## Exercise brief
Reproduce the listing below word for word, with no pictures.
# # # #
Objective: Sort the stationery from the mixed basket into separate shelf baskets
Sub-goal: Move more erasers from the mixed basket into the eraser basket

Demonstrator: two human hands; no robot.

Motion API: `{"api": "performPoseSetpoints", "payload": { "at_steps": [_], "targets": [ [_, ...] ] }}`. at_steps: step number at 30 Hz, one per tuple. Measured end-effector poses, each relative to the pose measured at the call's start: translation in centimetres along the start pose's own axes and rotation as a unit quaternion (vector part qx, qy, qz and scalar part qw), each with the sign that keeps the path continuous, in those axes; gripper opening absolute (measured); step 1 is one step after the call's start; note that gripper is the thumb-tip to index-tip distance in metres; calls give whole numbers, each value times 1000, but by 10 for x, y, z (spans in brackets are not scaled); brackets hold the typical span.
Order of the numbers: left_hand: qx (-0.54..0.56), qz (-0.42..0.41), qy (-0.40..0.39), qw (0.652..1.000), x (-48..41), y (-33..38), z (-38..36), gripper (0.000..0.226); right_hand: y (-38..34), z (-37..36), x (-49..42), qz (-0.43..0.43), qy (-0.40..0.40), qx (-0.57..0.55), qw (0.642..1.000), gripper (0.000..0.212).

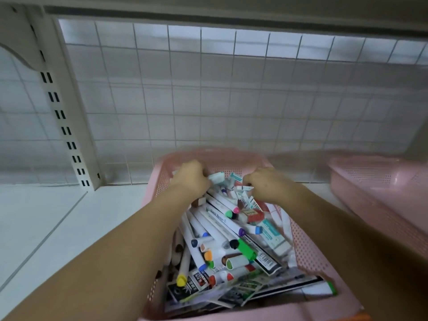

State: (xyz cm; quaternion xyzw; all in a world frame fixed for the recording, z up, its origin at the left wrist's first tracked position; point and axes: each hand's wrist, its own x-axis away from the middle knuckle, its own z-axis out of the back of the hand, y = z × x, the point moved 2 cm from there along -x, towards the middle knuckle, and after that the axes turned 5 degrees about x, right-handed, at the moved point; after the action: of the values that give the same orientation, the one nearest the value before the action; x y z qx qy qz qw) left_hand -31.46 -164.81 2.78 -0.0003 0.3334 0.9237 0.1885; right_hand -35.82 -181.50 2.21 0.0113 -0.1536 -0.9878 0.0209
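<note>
Dozens of white-barrelled markers with coloured caps (pixel 217 228) fill the near end, at 6 o'clock, of the pink perforated plastic mixed basket (pixel 308 251). Farther in, toward 12 o'clock, the left hand (pixel 192 179) and right hand (pixel 262 185) curl down into small white-and-teal packets (pixel 240 188), probably gathering one kind together; whether either actually grips any is hidden. A second pink perforated basket (pixel 370 179) waits at 2 o'clock, likely to receive them.

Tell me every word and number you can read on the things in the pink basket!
Nothing here reads clearly.
white marker: dark print along the barrel, too blurred to read.
black-and-white box: a barcode, digits too small.
red-and-white packet: label blurred.
small teal-and-white boxes: print blurred.
</note>
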Motion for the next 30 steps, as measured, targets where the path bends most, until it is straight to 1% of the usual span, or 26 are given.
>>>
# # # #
## Task output
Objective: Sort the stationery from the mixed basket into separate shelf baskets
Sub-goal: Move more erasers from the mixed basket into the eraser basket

Demonstrator: two human hands; no robot.

Motion API: `{"api": "performPoseSetpoints", "payload": { "at_steps": [_], "targets": [ [_, ...] ] }}`. at_steps: step number at 30 Hz, one per tuple. Measured end-effector poses, each relative to the pose measured at the call's start: translation in centimetres along the start pose's own axes and rotation as a unit quaternion (vector part qx, qy, qz and scalar part qw), each with the sign that keeps the path continuous, in those axes; gripper opening absolute (measured); step 1 is one step after the call's start; note that gripper is the thumb-tip to index-tip distance in metres; calls give whole numbers, each value times 1000, but by 10 for x, y, z (spans in brackets are not scaled); brackets hold the typical span.
Order of the numbers: left_hand: qx (-0.54..0.56), qz (-0.42..0.41), qy (-0.40..0.39), qw (0.652..1.000), x (-48..41), y (-33..38), z (-38..36), gripper (0.000..0.226); right_hand: y (-38..34), z (-37..36), x (-49..42), qz (-0.43..0.43), qy (-0.40..0.40), qx (-0.57..0.55), qw (0.642..1.000), gripper (0.000..0.212).


State: (xyz cm; quaternion xyzw; all in a world frame fixed for the recording, z up, its origin at the left wrist's first tracked position; point and axes: each hand's wrist, its own x-axis away from the middle knuckle, its own z-axis out of the back of the hand, y = z × x, the point moved 2 cm from there along -x, towards the middle knuckle, and after that the axes turned 5 degrees about x, right-handed, at the moved point; after the action: of the values that give the same orientation, the one nearest the value before the action; x y z qx qy qz qw) left_hand -31.46 -164.81 2.78 -0.0003 0.3334 0.9237 0.1885; right_hand -35.82 -181.50 2.21 0.0113 -0.1536 -0.9878 0.0209
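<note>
Dozens of white-barrelled markers with coloured caps (pixel 217 228) fill the near end, at 6 o'clock, of the pink perforated plastic mixed basket (pixel 308 251). Farther in, toward 12 o'clock, the left hand (pixel 192 179) and right hand (pixel 262 185) curl down into small white-and-teal packets (pixel 240 188), probably gathering one kind together; whether either actually grips any is hidden. A second pink perforated basket (pixel 370 179) waits at 2 o'clock, likely to receive them.

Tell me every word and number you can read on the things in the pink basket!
Nothing here reads clearly.
white marker: dark print along the barrel, too blurred to read.
black-and-white box: a barcode, digits too small.
red-and-white packet: label blurred.
small teal-and-white boxes: print blurred.
</note>
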Motion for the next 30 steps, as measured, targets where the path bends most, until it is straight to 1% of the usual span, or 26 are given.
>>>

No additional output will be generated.